Since then, I have communicated with learners, instructors, administrators, and technical and other support services staff involved in e-learning (in both academic and corporate settings) all over the world. I have researched e-learning issues discussed in professional discussion forums, and I have designed and taught online courses. Also, as the editor of Web-Based Training (2001b) and the forthcoming Web-Based Learning (in press), I had the opportunity to work closely on critical e-learning issues with more than 100 authors worldwide who contributed chapters to these books.

Through these activities, I learned that e-learning represents a paradigm shift not only for learners, but also for instructors, administrators, technical and other support services staff, and the institution.

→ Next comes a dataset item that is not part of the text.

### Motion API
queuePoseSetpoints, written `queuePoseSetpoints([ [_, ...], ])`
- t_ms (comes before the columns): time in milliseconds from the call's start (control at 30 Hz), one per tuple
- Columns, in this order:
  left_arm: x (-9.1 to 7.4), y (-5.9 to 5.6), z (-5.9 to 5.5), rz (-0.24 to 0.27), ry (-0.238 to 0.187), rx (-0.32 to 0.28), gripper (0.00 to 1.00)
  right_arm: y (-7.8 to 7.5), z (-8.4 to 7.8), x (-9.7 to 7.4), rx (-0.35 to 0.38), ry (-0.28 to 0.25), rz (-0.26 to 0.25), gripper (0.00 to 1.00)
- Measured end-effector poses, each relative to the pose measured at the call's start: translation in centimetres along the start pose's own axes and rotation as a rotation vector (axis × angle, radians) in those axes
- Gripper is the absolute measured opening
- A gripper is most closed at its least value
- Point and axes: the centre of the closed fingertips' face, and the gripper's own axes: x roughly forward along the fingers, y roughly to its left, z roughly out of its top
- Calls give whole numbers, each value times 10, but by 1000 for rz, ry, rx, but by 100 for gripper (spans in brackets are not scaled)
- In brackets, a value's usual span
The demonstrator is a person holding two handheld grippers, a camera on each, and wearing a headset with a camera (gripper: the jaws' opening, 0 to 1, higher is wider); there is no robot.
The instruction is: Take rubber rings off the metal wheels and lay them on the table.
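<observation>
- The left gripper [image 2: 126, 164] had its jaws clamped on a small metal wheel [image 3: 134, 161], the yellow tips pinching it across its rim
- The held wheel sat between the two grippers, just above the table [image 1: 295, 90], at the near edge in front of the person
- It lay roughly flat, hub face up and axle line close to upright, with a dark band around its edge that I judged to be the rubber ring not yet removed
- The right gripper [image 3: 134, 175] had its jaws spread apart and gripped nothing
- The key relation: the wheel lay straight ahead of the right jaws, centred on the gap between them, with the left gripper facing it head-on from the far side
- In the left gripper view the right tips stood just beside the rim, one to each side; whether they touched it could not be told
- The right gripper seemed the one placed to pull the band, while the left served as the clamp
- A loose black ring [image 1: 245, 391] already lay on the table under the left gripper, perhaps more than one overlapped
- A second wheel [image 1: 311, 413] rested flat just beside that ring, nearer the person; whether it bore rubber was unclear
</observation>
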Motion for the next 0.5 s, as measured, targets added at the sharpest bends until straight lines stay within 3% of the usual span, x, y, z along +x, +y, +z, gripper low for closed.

We are accustomed to the structure of a traditional educational system where instructor-led, face-to-face classes are part of the learning environment. e-Learning, on the other hand, is an innovative way of providing instruction to diverse learners in an environment where students, instructors, and support staff do not see each other. The format of such a learning environment is different than traditional classroom-based instruction. The latter takes place in aclosed system (i.e., within the confines of a given classroom, school, textbook, or field trip), whereas e-learning takes place in an open system (i.e., it extends the boundaries of learning to an open and flexible format where learners decide where and when they want to learn).

As we are accustomed to teaching and learning in a closed system, the openness of e-learning is new to us. To create effective e-learning environments for diverse learners, we need to jump out of our closed system mentality. We need to change our mindset– that’s the paradigm shift. In order to facilitate such a shift, and in response to the range of issues I saw in my research, I created a framework for e-learning .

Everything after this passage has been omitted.